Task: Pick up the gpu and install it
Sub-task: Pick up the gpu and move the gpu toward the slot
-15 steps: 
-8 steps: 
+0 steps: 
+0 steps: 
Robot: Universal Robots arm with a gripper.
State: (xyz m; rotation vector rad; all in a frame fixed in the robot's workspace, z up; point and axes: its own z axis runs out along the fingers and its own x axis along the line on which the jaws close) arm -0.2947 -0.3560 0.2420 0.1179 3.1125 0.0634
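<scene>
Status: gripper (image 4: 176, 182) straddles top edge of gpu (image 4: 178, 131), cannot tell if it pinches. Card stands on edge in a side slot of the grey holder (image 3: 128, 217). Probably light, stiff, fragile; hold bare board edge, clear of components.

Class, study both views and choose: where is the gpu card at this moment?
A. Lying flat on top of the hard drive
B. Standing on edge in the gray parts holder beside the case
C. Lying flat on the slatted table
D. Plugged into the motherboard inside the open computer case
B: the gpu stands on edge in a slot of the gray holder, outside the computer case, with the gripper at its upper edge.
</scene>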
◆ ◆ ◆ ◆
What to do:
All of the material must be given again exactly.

Result:
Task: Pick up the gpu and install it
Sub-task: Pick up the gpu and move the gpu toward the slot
-15 steps: 
-8 steps: 
+0 steps: 
+0 steps: 
Robot: Universal Robots arm with a gripper.
State: (xyz m; rotation vector rad; all in a frame fixed in the robot's workspace, z up; point and axes: its own z axis runs out along the fingers and its own x axis along the line on which the jaws close) arm -0.2947 -0.3560 0.2420 0.1179 3.1125 0.0634
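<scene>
Status: gripper (image 4: 176, 182) straddles top edge of gpu (image 4: 178, 131), cannot tell if it pinches. Card stands on edge in a side slot of the grey holder (image 3: 128, 217). Probably light, stiff, fragile; hold bare board edge, clear of components.

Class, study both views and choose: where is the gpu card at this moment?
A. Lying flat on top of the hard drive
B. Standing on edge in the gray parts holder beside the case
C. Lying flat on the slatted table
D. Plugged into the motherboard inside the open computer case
B: the gpu stands on edge in a slot of the gray holder, outside the computer case, with the gripper at its upper edge.
</scene>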

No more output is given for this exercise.